WHAT IS BEING ASKED: Somewhere below, one line contains "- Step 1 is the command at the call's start" and a later line contains "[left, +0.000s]". Output those two lines and everything between them exactly, and nothing else.
*-*-*
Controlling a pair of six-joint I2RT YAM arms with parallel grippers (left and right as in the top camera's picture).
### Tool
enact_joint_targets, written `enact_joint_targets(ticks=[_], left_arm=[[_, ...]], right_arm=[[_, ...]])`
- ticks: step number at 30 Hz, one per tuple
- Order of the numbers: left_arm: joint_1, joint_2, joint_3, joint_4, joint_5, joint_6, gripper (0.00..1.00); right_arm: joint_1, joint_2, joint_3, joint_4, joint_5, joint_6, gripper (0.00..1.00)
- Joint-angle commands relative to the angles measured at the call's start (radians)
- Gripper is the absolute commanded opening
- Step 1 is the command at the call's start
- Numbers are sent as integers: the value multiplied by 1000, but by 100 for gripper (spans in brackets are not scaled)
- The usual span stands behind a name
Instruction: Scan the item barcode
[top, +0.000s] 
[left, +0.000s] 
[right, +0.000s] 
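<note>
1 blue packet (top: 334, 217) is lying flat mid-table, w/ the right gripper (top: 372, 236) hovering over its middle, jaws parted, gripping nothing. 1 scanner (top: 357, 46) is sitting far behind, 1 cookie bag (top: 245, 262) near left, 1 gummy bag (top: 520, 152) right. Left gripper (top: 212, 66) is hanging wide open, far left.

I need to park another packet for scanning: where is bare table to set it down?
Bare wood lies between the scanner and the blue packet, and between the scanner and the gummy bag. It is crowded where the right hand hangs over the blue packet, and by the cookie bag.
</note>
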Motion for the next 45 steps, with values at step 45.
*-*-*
SOLUTION:
- Step 1 is the command at the call's start
- Numbers are sent as integers: the value multiplied by 1000, but by 100 for gripper (spans in brackets are not scaled)
- The usual span stands behind a name
Instruction: Scan the item barcode
[top, +0.000s] 
[left, +0.000s] 

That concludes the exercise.